------ Given records

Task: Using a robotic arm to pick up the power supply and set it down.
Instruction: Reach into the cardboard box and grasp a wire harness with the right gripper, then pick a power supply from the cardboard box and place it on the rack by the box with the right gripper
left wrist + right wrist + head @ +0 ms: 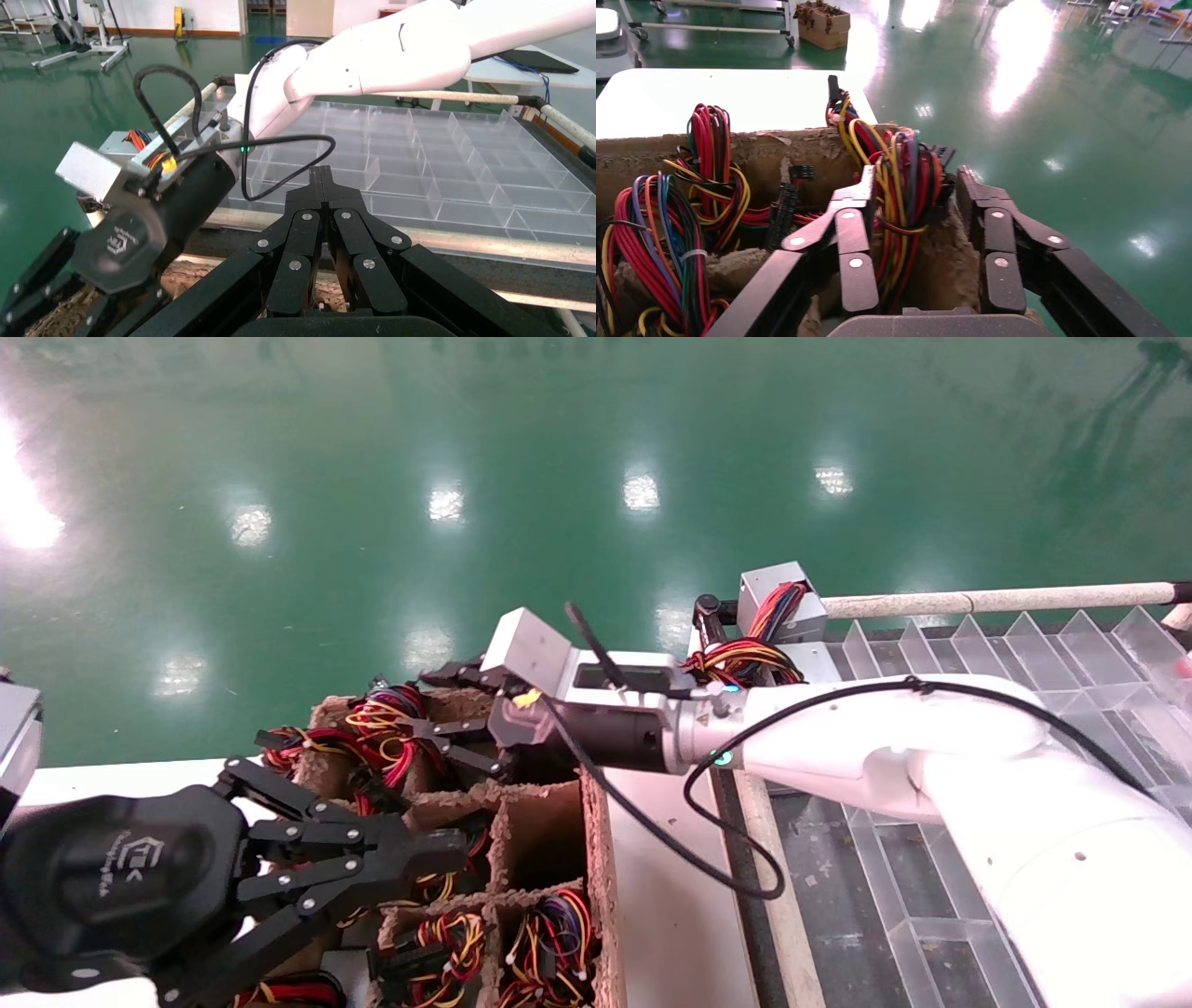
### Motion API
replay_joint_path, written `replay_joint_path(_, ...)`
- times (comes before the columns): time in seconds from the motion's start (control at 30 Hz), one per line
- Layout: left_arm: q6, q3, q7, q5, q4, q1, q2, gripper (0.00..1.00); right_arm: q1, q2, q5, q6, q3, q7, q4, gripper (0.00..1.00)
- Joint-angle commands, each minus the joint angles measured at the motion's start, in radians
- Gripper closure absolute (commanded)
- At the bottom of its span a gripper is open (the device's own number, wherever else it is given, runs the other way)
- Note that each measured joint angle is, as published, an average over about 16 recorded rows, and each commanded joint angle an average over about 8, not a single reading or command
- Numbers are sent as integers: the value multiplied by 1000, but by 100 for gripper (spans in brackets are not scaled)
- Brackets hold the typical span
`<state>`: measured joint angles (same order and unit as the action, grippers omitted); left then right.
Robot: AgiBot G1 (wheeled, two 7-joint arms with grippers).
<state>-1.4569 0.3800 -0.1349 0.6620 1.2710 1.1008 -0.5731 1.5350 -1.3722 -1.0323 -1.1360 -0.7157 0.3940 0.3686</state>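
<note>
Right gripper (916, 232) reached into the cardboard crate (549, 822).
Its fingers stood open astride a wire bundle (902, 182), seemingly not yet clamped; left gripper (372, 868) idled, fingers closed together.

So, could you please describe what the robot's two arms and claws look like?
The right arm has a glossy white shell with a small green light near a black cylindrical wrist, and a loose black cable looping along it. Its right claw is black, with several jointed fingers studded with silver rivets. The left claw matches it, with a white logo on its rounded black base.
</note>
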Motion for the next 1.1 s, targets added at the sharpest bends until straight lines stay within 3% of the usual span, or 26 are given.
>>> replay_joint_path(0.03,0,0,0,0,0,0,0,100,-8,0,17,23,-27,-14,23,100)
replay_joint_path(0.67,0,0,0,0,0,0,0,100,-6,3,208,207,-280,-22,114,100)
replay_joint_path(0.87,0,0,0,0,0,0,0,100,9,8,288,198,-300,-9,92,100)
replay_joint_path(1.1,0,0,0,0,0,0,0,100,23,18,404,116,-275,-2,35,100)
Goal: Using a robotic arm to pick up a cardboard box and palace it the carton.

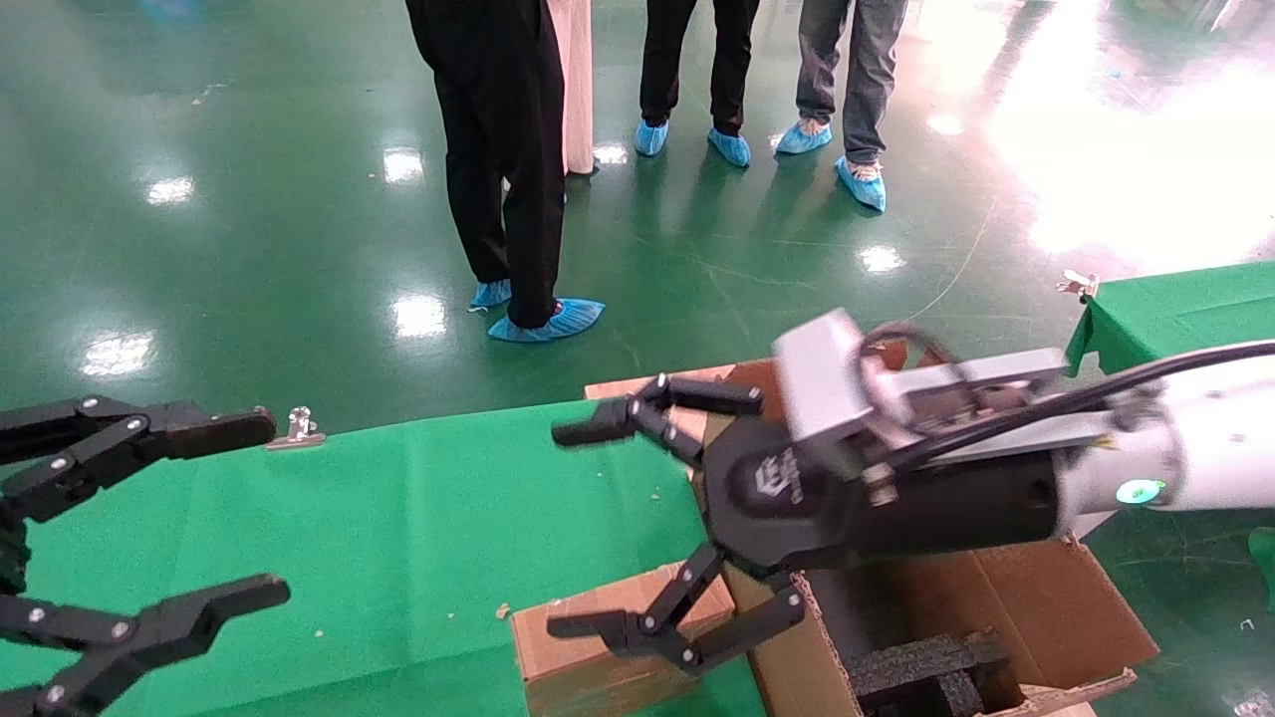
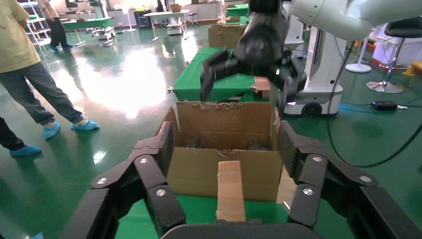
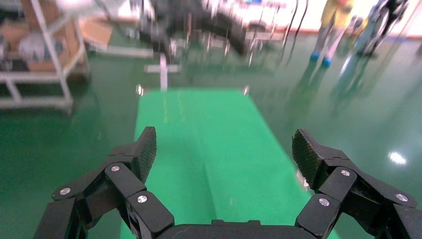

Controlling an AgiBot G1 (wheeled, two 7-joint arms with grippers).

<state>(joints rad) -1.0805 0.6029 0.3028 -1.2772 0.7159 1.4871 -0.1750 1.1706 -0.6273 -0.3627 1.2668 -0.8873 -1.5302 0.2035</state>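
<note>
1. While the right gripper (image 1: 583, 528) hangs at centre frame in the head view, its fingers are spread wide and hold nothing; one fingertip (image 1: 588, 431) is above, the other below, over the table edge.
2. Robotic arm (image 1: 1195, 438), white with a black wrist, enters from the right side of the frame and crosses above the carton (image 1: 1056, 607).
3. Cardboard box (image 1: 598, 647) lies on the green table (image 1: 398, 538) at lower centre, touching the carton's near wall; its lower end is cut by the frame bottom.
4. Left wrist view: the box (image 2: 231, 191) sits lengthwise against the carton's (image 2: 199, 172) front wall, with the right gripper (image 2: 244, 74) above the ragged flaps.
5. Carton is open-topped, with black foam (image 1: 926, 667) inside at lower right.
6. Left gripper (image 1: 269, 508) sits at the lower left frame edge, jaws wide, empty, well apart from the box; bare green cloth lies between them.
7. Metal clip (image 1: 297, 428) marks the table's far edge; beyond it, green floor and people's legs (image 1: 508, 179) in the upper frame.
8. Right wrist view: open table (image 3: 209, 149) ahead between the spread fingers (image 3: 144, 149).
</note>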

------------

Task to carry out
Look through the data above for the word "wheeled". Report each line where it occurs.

Task result
Robot: AgiBot G1 (wheeled, two 7-joint arms with grippers).
Controlling an AgiBot G1 (wheeled, two 7-joint arms with grippers).

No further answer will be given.